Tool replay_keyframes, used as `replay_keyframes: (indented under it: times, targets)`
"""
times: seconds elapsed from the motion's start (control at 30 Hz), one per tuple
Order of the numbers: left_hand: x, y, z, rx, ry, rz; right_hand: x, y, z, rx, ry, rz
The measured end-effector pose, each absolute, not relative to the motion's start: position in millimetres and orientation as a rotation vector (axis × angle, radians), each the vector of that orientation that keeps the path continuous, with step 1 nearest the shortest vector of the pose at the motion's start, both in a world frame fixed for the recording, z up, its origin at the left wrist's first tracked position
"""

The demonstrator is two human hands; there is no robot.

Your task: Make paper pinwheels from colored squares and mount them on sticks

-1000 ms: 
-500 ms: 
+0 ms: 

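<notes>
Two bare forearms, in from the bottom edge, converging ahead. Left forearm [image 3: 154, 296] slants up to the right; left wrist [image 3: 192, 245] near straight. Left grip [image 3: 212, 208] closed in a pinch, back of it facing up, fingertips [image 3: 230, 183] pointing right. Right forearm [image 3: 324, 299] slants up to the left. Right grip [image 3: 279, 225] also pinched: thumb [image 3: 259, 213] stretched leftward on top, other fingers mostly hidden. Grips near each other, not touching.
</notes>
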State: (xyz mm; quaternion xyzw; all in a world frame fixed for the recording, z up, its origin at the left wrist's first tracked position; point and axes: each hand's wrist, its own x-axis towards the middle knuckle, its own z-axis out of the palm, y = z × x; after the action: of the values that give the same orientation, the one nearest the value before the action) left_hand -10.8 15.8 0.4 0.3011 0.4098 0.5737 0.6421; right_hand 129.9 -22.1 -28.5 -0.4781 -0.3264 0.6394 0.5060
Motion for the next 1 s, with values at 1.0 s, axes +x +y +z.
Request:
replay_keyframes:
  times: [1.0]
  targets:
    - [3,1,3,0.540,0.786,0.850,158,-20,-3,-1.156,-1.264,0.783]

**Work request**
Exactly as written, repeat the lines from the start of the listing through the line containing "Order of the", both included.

**Answer space**
Tool replay_keyframes, used as `replay_keyframes: (indented under it: times, targets)`
"""
times: seconds elapsed from the motion's start (control at 30 Hz), one per tuple
Order of the numbers: left_hand: x, y, z, rx, ry, rz; right_hand: x, y, z, rx, ry, rz

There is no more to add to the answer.